> _YOUR GOAL_:
What is the number of lines in the records below holding the string "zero"? Reply with it and nothing else.

> _RECORDS SHOWN_:
******

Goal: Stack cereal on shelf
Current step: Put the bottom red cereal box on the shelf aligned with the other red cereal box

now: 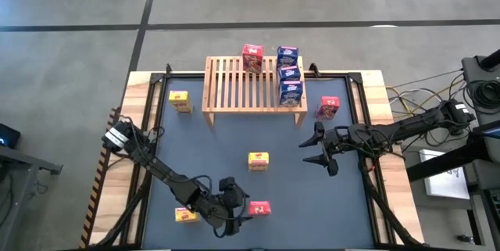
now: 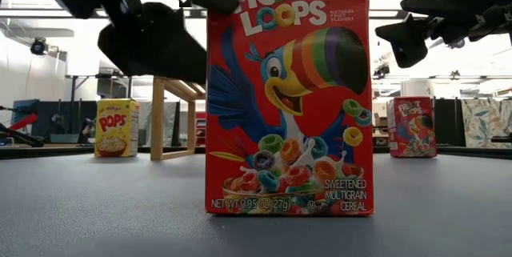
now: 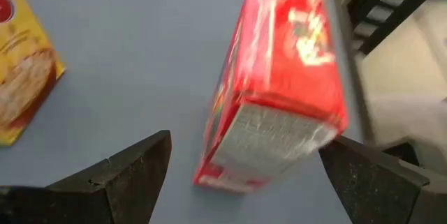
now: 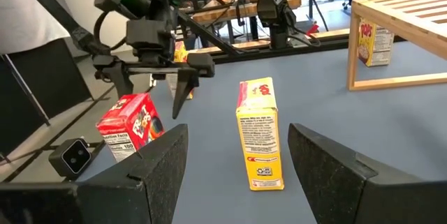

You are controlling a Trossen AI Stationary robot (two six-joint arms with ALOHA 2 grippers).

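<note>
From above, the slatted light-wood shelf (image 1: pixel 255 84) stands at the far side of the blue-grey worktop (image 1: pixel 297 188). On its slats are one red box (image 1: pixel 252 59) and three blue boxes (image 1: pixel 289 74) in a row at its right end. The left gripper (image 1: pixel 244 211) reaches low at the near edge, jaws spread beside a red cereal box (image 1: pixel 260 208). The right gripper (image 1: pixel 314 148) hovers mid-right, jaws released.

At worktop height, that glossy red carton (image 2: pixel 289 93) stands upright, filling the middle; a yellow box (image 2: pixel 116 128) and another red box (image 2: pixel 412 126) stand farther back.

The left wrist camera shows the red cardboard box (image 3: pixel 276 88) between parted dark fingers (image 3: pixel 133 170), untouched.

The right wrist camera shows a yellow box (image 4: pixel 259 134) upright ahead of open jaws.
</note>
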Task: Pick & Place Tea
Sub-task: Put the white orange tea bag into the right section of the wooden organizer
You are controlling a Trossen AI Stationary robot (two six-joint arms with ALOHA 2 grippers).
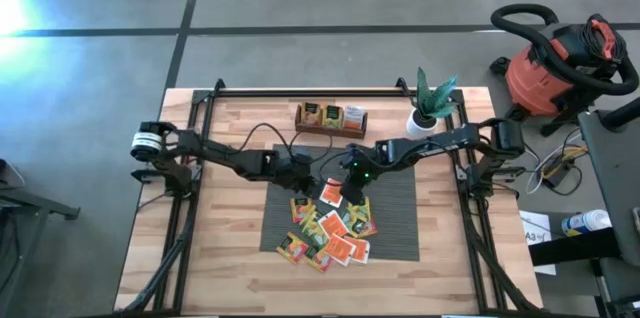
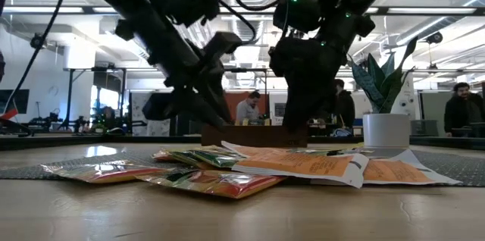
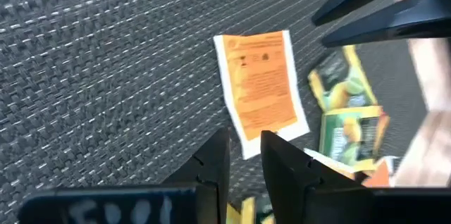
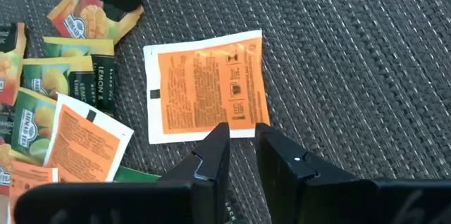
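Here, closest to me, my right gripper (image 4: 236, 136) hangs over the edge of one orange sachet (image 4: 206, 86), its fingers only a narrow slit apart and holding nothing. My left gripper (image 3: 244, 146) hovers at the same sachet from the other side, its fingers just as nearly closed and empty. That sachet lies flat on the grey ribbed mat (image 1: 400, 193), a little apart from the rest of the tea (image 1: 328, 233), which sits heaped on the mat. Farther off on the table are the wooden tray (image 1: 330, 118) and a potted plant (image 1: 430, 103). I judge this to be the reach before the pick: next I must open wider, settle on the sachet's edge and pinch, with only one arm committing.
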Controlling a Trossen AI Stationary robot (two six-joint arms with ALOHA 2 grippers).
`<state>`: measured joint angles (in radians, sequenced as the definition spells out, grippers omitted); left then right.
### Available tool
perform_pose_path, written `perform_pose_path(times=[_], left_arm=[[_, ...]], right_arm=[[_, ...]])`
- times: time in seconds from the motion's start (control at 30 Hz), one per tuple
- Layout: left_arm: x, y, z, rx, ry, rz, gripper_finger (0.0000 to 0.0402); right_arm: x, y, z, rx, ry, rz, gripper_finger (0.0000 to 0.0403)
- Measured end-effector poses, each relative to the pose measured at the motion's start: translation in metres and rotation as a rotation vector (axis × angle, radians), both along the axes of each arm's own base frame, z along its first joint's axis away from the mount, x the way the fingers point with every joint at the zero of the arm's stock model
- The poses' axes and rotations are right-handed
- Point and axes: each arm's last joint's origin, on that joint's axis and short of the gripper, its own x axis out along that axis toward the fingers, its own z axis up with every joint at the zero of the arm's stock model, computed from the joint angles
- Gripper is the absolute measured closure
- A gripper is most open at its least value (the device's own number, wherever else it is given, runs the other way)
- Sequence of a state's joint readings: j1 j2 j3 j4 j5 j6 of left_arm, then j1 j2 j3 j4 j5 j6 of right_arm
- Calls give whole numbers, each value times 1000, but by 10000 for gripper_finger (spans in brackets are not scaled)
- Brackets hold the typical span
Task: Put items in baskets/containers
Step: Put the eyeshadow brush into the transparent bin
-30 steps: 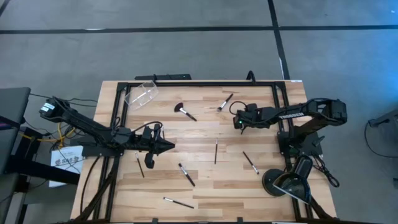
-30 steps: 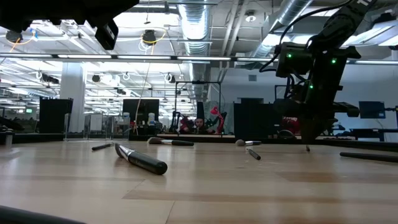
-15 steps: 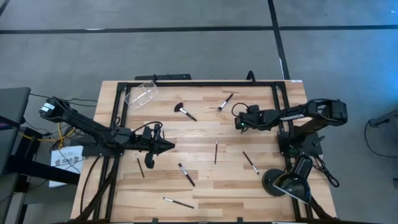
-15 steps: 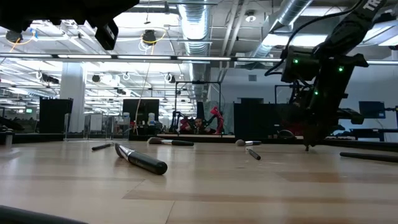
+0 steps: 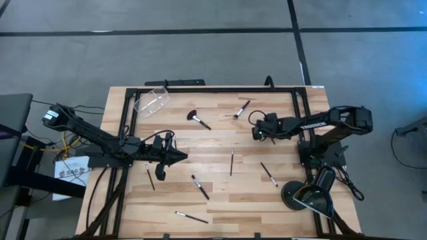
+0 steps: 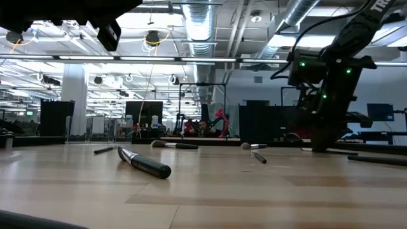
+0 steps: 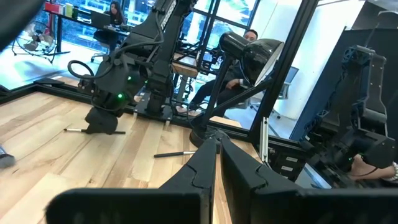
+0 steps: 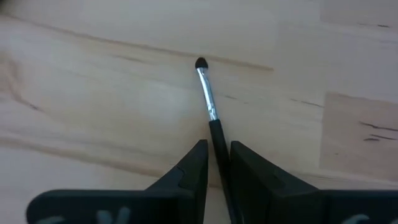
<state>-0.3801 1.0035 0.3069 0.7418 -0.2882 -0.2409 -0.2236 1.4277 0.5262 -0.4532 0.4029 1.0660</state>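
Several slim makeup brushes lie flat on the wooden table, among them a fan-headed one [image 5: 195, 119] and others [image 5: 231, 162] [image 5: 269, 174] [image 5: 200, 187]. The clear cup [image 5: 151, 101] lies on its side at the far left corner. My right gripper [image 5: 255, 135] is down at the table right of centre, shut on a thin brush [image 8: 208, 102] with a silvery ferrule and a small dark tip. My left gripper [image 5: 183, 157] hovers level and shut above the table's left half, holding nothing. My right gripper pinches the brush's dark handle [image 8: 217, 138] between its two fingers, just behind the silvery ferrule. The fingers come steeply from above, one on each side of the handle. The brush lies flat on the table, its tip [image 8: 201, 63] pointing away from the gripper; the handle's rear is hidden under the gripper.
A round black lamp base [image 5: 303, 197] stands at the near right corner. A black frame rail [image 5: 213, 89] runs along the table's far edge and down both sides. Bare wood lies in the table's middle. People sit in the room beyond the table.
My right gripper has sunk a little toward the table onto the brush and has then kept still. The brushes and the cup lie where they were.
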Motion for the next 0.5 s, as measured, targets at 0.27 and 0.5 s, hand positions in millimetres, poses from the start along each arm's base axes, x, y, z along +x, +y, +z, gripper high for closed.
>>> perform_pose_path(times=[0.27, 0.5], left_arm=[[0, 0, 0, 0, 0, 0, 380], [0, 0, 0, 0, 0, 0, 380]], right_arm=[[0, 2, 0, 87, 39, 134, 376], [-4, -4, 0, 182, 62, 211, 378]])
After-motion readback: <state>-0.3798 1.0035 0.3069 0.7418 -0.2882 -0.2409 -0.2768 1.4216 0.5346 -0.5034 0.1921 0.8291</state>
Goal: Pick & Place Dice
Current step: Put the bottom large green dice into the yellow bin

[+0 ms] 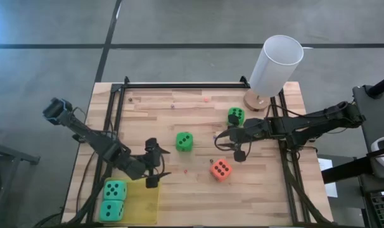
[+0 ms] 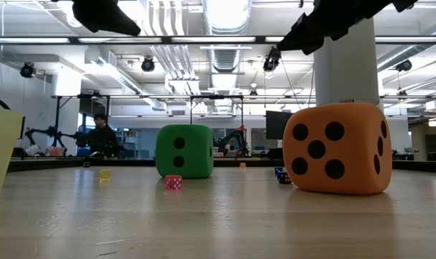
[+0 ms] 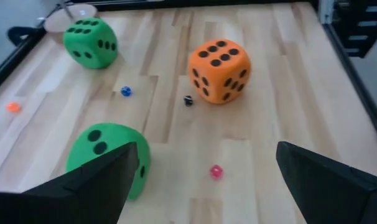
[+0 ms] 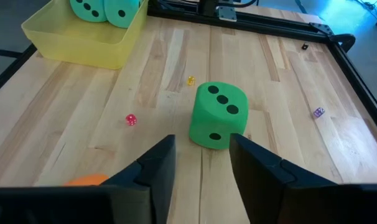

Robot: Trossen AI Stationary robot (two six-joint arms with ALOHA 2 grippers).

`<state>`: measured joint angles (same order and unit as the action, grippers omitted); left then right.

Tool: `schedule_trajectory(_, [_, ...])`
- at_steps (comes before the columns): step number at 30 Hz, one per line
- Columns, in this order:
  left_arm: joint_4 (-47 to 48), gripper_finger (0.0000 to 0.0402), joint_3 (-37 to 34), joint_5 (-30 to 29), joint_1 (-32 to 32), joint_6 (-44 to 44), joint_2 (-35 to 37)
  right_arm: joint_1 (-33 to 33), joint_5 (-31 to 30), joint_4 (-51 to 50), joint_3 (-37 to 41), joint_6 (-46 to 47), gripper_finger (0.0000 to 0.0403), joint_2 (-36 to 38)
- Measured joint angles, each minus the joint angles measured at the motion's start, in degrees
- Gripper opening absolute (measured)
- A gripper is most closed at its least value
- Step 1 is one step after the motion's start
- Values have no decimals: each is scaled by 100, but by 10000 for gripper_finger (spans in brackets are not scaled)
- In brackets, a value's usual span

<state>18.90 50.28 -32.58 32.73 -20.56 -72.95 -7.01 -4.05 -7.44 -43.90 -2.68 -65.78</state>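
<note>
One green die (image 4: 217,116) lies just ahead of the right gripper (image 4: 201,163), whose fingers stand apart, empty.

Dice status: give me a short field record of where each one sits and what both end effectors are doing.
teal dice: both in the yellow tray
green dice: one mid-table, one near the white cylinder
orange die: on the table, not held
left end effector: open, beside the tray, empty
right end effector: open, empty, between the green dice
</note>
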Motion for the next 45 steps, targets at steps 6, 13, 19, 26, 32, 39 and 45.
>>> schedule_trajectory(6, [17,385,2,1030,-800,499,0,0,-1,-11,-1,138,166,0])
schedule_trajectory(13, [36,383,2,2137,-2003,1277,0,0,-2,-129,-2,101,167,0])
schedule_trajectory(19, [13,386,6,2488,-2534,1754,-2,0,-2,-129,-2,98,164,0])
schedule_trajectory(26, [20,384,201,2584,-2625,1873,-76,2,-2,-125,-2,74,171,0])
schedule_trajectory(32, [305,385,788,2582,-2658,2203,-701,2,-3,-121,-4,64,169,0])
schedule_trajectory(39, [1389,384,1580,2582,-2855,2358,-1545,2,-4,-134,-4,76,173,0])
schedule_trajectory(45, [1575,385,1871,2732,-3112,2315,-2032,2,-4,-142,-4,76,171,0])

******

> _SOLUTION FOR THIS TASK_:
2